Work instructions: Give an exact copy of the lines of the records below, starting at the line containing "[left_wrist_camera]" and running to the end.

[Collection entries]
┌────────
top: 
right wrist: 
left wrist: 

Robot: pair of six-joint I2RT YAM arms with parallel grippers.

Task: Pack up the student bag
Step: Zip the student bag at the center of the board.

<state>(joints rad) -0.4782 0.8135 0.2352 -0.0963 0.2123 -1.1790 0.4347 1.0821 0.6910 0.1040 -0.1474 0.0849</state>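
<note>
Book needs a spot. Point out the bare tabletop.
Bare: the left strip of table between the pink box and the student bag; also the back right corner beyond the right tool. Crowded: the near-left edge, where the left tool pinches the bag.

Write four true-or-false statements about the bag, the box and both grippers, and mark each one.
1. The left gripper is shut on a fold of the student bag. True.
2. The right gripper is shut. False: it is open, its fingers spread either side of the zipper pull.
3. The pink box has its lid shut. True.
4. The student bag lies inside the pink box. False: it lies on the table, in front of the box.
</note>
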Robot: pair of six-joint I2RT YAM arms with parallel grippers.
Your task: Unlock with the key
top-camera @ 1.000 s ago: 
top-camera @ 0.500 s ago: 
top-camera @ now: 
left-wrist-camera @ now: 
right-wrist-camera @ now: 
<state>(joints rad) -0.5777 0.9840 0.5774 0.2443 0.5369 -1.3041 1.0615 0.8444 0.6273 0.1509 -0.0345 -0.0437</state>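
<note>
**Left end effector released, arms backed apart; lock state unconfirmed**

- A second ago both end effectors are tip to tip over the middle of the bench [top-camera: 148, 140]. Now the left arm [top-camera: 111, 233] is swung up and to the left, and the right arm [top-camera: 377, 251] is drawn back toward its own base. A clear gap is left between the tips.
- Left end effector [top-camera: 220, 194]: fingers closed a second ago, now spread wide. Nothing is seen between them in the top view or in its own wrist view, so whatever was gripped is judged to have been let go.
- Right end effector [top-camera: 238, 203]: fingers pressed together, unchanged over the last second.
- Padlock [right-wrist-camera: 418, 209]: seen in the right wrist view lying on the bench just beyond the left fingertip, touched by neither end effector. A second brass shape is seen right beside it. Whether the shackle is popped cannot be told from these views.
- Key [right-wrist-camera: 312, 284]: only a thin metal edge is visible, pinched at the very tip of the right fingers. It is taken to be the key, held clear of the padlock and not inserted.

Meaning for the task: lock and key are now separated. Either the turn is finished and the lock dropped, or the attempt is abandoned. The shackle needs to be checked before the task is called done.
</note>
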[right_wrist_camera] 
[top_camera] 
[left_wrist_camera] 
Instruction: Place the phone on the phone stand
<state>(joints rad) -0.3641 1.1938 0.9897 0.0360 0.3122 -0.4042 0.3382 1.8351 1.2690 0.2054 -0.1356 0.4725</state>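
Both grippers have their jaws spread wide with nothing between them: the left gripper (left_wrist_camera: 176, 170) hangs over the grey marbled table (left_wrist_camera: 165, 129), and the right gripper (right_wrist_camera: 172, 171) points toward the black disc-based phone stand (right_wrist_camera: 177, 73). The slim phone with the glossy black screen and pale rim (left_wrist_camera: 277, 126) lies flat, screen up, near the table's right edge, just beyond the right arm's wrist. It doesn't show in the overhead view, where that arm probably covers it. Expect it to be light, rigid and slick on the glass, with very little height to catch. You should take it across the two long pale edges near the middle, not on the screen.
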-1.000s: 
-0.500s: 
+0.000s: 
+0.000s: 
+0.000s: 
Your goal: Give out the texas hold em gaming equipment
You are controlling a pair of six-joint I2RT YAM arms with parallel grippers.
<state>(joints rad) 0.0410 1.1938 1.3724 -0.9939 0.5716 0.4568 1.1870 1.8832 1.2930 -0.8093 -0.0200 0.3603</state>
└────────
Answer section:
[left_wrist_camera] 
Instruction: Place the phone on the phone stand
<state>(joints rad) -0.3641 1.1938 0.9897 0.0360 0.3122 -0.4042 0.3382 1.8351 1.2690 0.2054 -0.1356 0.4725</state>
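Both grippers have their jaws spread wide with nothing between them: the left gripper (left_wrist_camera: 176, 170) hangs over the grey marbled table (left_wrist_camera: 165, 129), and the right gripper (right_wrist_camera: 172, 171) points toward the black disc-based phone stand (right_wrist_camera: 177, 73). The slim phone with the glossy black screen and pale rim (left_wrist_camera: 277, 126) lies flat, screen up, near the table's right edge, just beyond the right arm's wrist. It doesn't show in the overhead view, where that arm probably covers it. Expect it to be light, rigid and slick on the glass, with very little height to catch. You should take it across the two long pale edges near the middle, not on the screen.
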-1.000s: 
-0.500s: 
+0.000s: 
+0.000s: 
+0.000s: 
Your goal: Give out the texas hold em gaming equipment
You are controlling a pair of six-joint I2RT YAM arms with parallel grippers.
<state>(joints rad) 0.0410 1.1938 1.3724 -0.9939 0.5716 0.4568 1.1870 1.8832 1.2930 -0.8093 -0.0200 0.3603</state>

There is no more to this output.